Il binomio degli occidentalismi
Il settembre 2001 con il suo indelebile giorno 11 ha segnato una civiltà, rigando la fronte di tante ingenue sibille, stropicciando tanti colletti buonisti. Questi ultimi operavano con i prosciutti sugli occhi, incuranti di quell’anti-occidentalismo che si organizzava per colpire il liberalismo della nostra post-contemporaneità. Sulle vite di milioni di occidentali, da allora, è stata iscritta un’ipoteca d’insicurezza, i cui processi costitutivi avrebbero potuto essere in parte preveduti: osservando, con un po’ di cultura sulla prevenzione del rischio, determinate polveriere fanatiche del nazislamismo.
Il versante transatlantico non poteva rimanere inerte, anzitutto nell’edificare un’idea di pace che non deve mai essere confusa con una buonista resa alle ingiustizie, o alle violenze, ordite da un nazismo islamista non islamico. Questo si faceva manipolatore cattivo dei testi maomettiani per una causa politico-economica antitetica alle civili libertà degli occidentali. Il primo dogma del nazislamismo è infatti la sconfitta globale del modello occidentale di giuridicità liberale.
La data indelebile dell’11 settembre 2001 ci richiama oggi, dopo vent’anni, all’ordine, anzitutto nelle idee. Un metodo schizofrenico di gestione delle crisi mediorientali, come quelle aperte dalle insidie talebanocratiche in Afghanistan, non può che condurci a dismissivi lassismi senza una visione d’insieme, facendo vacillare la speranza in un domani europeo sicuro e libero. Traballano le sicurezze di pace quotidiana, di fronte e dentro ad un panorama internazionale in cui l’oscurantismo arrivista della Shari′ah guadagna terreno, istituzioni, potere.

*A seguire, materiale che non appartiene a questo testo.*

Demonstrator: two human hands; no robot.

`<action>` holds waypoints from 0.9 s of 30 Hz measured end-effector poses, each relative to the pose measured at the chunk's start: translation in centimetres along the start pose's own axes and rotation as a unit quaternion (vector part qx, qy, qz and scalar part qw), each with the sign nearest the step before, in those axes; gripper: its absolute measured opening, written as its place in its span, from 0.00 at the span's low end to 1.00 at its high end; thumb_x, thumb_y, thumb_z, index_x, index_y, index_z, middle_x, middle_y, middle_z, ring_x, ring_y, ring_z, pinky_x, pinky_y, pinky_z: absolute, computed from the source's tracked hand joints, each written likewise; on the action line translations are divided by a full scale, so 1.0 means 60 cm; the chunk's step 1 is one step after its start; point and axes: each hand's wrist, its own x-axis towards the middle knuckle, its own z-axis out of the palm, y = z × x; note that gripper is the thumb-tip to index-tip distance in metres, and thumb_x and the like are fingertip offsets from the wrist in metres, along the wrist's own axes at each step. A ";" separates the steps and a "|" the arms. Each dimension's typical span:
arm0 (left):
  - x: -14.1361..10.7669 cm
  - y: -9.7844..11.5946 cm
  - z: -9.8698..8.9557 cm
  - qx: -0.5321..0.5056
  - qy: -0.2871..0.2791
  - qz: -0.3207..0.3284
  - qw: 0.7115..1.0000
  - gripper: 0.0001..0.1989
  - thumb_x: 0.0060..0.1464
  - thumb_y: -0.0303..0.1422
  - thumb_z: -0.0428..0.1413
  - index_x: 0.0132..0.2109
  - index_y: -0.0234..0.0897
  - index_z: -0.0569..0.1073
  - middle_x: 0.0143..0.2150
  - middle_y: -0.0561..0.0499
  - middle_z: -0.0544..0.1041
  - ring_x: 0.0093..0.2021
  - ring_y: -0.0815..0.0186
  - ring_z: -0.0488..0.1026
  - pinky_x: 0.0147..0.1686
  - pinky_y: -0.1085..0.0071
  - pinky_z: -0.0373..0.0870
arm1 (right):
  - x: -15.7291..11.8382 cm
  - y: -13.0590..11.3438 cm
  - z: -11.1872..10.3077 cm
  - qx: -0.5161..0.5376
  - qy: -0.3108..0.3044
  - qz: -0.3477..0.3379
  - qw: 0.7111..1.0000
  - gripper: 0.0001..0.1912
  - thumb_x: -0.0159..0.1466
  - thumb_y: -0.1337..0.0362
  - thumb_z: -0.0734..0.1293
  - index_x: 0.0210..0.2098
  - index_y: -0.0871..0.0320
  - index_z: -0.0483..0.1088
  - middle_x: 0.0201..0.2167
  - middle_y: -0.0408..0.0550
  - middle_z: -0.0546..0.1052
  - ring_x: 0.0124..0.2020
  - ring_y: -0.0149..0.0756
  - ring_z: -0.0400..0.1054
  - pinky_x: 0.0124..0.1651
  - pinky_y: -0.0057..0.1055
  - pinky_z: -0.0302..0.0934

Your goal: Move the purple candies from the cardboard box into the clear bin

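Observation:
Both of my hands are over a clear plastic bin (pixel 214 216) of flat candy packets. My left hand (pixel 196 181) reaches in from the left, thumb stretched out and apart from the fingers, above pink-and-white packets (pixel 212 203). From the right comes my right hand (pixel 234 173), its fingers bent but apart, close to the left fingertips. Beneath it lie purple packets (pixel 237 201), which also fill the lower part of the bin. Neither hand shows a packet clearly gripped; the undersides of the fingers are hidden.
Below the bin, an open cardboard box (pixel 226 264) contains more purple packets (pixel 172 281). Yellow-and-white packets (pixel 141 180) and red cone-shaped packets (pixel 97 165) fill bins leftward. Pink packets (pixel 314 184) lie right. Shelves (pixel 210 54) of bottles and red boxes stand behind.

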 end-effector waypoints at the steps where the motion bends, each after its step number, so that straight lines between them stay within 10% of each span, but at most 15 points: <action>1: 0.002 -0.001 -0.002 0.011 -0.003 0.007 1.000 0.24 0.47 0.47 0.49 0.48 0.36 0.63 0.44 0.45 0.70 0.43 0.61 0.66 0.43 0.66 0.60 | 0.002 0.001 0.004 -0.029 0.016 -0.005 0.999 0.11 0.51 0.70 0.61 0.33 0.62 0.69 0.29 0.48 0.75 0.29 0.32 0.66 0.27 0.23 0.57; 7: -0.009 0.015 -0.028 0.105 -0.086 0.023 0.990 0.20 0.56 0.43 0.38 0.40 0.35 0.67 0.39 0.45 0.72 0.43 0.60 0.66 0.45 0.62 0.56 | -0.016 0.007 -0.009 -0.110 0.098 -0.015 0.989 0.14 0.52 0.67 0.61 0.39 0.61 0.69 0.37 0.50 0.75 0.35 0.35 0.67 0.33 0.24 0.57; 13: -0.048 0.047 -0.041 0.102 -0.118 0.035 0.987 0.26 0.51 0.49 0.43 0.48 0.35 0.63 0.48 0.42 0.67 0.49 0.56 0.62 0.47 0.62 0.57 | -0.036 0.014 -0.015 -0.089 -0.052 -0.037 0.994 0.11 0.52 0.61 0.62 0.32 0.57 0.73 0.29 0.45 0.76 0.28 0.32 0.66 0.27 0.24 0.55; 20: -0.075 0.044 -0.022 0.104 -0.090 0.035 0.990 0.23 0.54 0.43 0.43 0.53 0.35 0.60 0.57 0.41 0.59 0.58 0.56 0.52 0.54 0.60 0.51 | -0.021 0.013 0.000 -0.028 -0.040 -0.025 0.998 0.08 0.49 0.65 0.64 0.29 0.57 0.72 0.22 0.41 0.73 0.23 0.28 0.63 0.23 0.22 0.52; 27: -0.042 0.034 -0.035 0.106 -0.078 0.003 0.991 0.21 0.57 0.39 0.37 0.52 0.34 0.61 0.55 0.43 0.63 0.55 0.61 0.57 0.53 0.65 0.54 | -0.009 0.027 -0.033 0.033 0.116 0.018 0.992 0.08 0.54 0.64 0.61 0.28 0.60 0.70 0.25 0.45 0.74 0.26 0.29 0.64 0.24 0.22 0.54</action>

Nel rispetto delle non disumane tradizioni altrui, gli Stati d’Europa uniti devono promuovere istituzionalmente in ogni parte del mondo, dove si può giungere, i diritti umani delle donne, i modelli sociali fondati sulle libertà economiche, i garantismi giudiziari, gli ascensori sociali fondati sul merito: ricordando di farlo sempre prima in casa propria.
La schizofrenia degli autogol di politica internazionale, tracciando le Caporetto del nuovo millennio, lasciano fiato e risorse alle talebanocrazie, a loro volta non strette amiche ma nemmeno nemiche di quell’emerso terrorismo islamico, oggi targato Isis, Al Qaeda vent’anni fa.
L’indecisione uccide: ciò risulta vero, razionalmente nonché empiricamente. La paura di strutturare istituzionalmente una militanza euro-liberale, a livello globale, potrebbe condurre le potenze democratiche occidentali a fronteggiare emergenze ancor più grosse, ancor più gravi, in futuro. L’Occidente non può permettersi di affogare occultamente all’interno d’insicurezze esistenziali da far gravare sulla testa dei malcapitati, gente comune vittima di attentati terroristici e di disordini. Libertà e sicurezza rappresentano il binomio che gli occidentalismi, plurimi e pluralisti, hanno l’arduo compito di sviluppare attraverso coerenti metodi di politica interna ed estera.
Quale disegno strategico stanno programmando le potenze euro-transatlantiche per le crisi aperte nell’Afghanistan odierno, e per quelle altre che potrebbero aprirsi nelle altre polveriere sharianocratiche?
È giunto il tempo di meditare fattivamente sull’istituzione di un esercito eurounionale, specializzato in antiterrorismo e sicurezza sovranazionali. Come disse Indro Montanelli, la cui morte avvenne il 22 luglio 2001 poco prima di quell’11 settembre micidiale, “Sparta non aveva un esercito: lo era”. Gli Stati d’Europa uniti, all’odierno stadio nell’istituzione UE, potranno essere un esercito professionale per un liberalismo condiviso che preservi pace, giustizia e parità civili. Il modello liberale di esistenza in società, d’altronde, pare essere come la poesia per Federico García Lorca: alla ricerca non di meri seguaci che restano sui libretti eterei del nichilismo, bensì d’amanti, pronti a scrivere gli annali della nostra sicurezza italeuropea.